Captain's log. The drawer is full of branded bottle openers, the cupboard has three decanters nobody uses, and somewhere in the back of the freezer there's a silicone ice ball mould that hasn't seen daylight since 2019. It's time to separate the kit that actually matters from the gear that just looks good in a gift box.

After years of accumulating whisky paraphernalia — some bought, much gifted, most gathering dust — I've landed on a surprisingly short list of things that genuinely make a difference to how you taste and enjoy whisky. Everything else is set dressing.

The 5 Worth Buying

1. Glencairn Glasses — £7 each

This isn't even close. If you're drinking whisky from a tumbler, you're missing half the experience. The Glencairn's tulip shape concentrates aromas towards your nose, and the wide bowl lets you swirl without spilling. They're designed by whisky professionals, used across the industry, and cost about £7 each or £25 for a set of four.

They're also surprisingly robust. I've dropped mine on a wooden floor more times than I'd like to admit. Still intact.

From the crew

If you want something even more focused, the Glencairn Copita (the one with a stem) is preferred by professional blenders. Same price, slightly more elegant, slightly less pub-friendly.

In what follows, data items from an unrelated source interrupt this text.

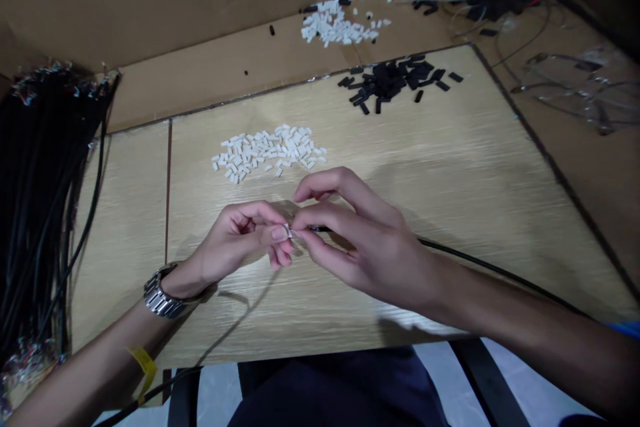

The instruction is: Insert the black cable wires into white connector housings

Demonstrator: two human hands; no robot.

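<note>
Connector [289, 231]: small, white, just on the near side of the white pile [273, 150], at the left hand's fingertips.
Bundle [40, 200]: black cables with coloured wire ends, well left of the white pile.
Watch [167, 293]: on the left wrist, left of the white pile and nearer the person.
Left hand [245, 233]: near side of the white pile; thumb and forefinger closed on the connector.
Far pile [333, 27]: more white pieces, beyond the white pile, to its right.
Right hand [363, 230]: near side and right of the white pile; thumb and forefinger pinched together on the cable's end, beside the connector; finer detail too small to tell.
Black pile [387, 81]: short pieces, right of and beyond the white pile.
Cable [500, 272]: black, trailing rightward from the right hand, away from the white pile.
</note>
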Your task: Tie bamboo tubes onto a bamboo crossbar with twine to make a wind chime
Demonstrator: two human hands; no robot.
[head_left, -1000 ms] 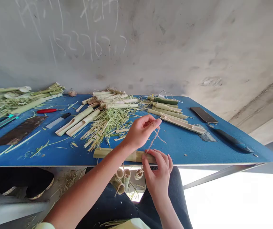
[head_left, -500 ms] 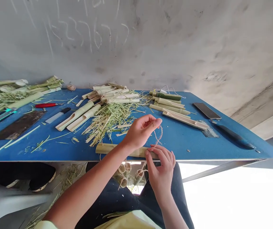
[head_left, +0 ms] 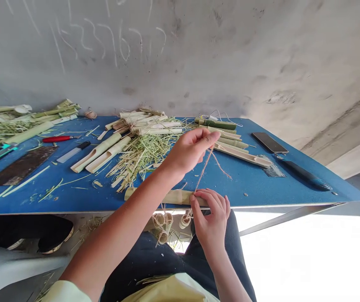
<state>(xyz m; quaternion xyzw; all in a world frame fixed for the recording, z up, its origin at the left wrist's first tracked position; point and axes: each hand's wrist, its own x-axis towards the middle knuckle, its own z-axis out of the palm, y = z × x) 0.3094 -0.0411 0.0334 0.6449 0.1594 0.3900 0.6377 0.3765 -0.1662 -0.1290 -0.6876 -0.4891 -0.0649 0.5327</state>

2. A Water Dropper or Pipette — £3-£8

Adding water to whisky isn't sacrilege — it's science. A few drops can open up flavours that were locked behind the alcohol burn, especially in cask-strength expressions. But pouring from a glass of water gives you zero control.

A small glass pipette or purpose-built water dropper lets you add a single drop at a time. You'll notice how dramatically a whisky can change between no water, one drop, three drops, and five. It costs almost nothing and teaches you more about whisky than any book.

3. Whisky Stones — £10-£15 (With a Caveat)

Here's the honest truth: whisky stones barely chill your drink. They'll drop the temperature a degree or two, which is... fine. They won't dilute anything, which is their selling point, but they also won't do much.

Where they earn their place is for people who specifically want their whisky very slightly cool without any water at all. Soapstone or stainless steel versions work better than granite. But if you actually want a cold drink, a single large ice cube is still the better option — it melts slowly and the small amount of dilution usually helps.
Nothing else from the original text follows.